Problem requirements =
Make an exact copy of the listing, without images.

Data shown =
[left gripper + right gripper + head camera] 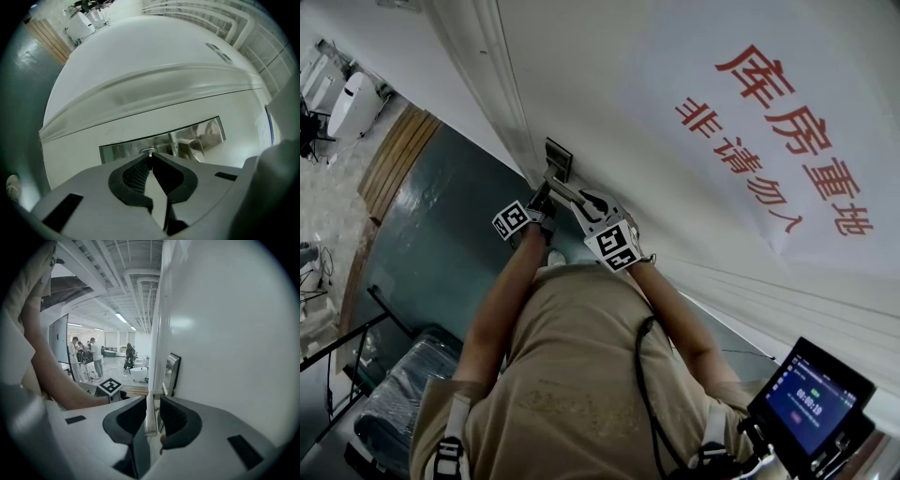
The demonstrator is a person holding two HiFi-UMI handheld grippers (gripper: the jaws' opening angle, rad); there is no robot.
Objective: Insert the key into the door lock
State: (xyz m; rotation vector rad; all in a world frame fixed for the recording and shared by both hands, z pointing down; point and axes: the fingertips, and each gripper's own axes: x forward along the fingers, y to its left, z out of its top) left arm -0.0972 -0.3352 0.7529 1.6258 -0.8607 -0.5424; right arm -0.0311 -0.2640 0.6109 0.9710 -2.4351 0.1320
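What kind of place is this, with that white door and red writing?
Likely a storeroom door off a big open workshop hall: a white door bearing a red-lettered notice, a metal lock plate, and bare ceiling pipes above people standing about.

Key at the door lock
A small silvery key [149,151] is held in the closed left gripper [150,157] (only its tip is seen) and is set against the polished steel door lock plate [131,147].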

Completed exercise =
[left gripper + right gripper + head camera] 
The demonstrator is a person holding two HiFi-UMI handheld grippers (gripper: the jaws' opening angle, rad); there is no robot.
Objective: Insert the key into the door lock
State: (xyz m; rotation vector rad; all in a world frame fixed for the recording and shared by both hands, z pointing down; point and axes: the fingertips, and each gripper's own axes: x forward along the fingers, y to its left, z out of its top) left arm -0.0972 -0.3352 0.7529 1.6258 -0.8607 -0.5424; right arm -0.0311 -0.2640 0.6109 0.9710 -2.4351 0.1320
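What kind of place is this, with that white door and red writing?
Likely a storeroom door off a big open workshop hall: a white door bearing a red-lettered notice, a metal lock plate, and bare ceiling pipes above people standing about.

Key at the door lock
A small silvery key [149,151] is held in the closed left gripper [150,157] (only its tip is seen) and is set against the polished steel door lock plate [131,147].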

Work on the answer is now done.